First, coral grains can be classified into compact, bladed, platy and elongated by following Sneed & Folk (Reference Sneed and Folk1958) (figures 13a,b). For bladed and elongated grains, the probabilities of occurrence of the fluttering, chaotic and tumbling regimes are close to each other (figure 13a). Distinctly, for the platy grains, only chaotic and tumbling regimes are observed, with occurrence probabilities $60\,\%$ and $40\,\%$, respectively (figure 13a). The highest occurrence probability (39 %) of the fluttering regime appears for compact grains.

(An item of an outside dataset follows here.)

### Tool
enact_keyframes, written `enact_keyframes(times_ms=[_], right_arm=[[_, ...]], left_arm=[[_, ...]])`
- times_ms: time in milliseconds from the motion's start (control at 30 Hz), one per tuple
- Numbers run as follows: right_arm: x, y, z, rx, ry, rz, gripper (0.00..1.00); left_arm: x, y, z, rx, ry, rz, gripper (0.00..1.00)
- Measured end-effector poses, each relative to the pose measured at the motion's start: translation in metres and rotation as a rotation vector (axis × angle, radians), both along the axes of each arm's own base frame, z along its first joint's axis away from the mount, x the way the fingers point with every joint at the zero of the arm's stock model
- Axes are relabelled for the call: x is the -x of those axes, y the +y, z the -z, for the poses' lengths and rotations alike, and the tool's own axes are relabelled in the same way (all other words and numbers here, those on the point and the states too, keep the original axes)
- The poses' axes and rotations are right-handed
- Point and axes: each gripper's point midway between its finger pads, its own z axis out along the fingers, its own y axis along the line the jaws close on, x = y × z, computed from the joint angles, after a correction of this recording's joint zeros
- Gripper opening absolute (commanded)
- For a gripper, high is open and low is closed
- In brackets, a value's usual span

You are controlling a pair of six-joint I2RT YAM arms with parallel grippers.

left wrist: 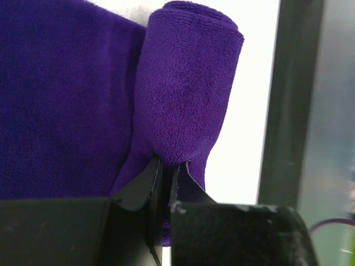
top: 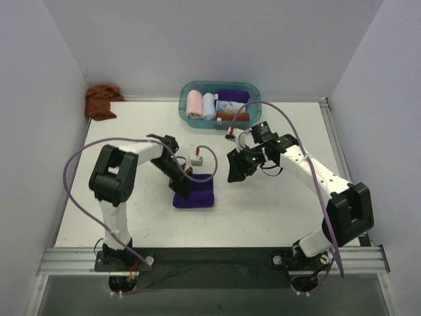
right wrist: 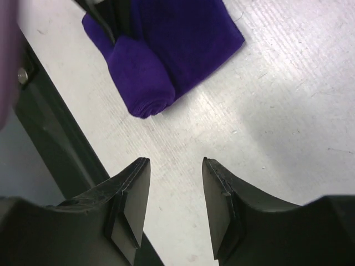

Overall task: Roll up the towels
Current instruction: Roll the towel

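The purple towel [top: 195,193] lies on the table near the middle, with its near edge turned into a roll [left wrist: 186,83]. My left gripper [top: 180,185] is shut on the left end of that roll, and purple cloth is pinched between the jaws [left wrist: 169,166]. My right gripper [top: 232,176] hangs open to the right of the towel, above bare table. Nothing is between its fingers [right wrist: 176,162], and the purple towel [right wrist: 166,50] shows ahead of them. The rust-brown towel [top: 100,101] lies crumpled at the back left corner.
A teal bin [top: 254,92] at the back centre holds several rolled cloths: pink, pale blue, purple and rust. The table's dark front rail [right wrist: 50,127] runs just beside the roll. White walls close in the left, back and right sides.
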Motion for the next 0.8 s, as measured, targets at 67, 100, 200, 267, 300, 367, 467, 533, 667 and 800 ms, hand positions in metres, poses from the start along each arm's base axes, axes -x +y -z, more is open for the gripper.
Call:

Second, for the classification method of Zingg (Reference Zingg1935), the probabilities of occurrence of the fluttering, chaotic and tumbling regimes approach each other for the discoid and spheroid grains (figures 13c,d). For the blade grains, the occurrence probability of the chaotic regime is up to ${\sim }60\,\%$ (figure 13c). The rod grains have highest occurrence probabilities for both the fluttering and tumbling regimes (figure 13c).

Finally, when following the method of Wang et al. (Reference Wang, Wu, Cui, Zhu and Wang2020), it is found that the occurrence probability of the chaotic regime is approximately $71\,\%$ for flake grains, with $21\,\%$ and $8\,\%$ for the fluttering and tumbling regimes, respectively (figures 13e,f). In contrast, the highest probability is $56\,\%$ for the fluttering regime of the dendrite grains. For the rod and block grains, the occurrence probabilities of tumbling regimes are significantly increased relative to the other two types of grains (figure 13e).

The averages of probabilities of occurrence of the tumbling, chaotic and fluttering regimes across the four different types of grains are approximately $26\,\%$, $42\,\%$ and $32\,\%$, respectively, regardless of the classification methods applied (see figures 13a,c,e). This suggests that if one randomly picks up one coral grain, then the probabilities of occurrence of the three regimes are approximately $26\,\%$, $42\,\%$ and $32\,\%$, respectively.

Whilst the dendrite grains have the highest occurrence probability ($56\,\%$) of the fluttering regime, the flake grains have the highest probability ($71\,\%$) of occurrence of the chaotic regime. The tumbling regime occurs most likely for platy grains ($36\,\%$). Clearly, these are higher than the averaged probabilities ($32\,\%$, $42\,\%$, $26\,\%$) shown above. This means that classifying the grains based on existing methods to some extent can help to improve our predictive accuracy of descent regimes for a given coral grain.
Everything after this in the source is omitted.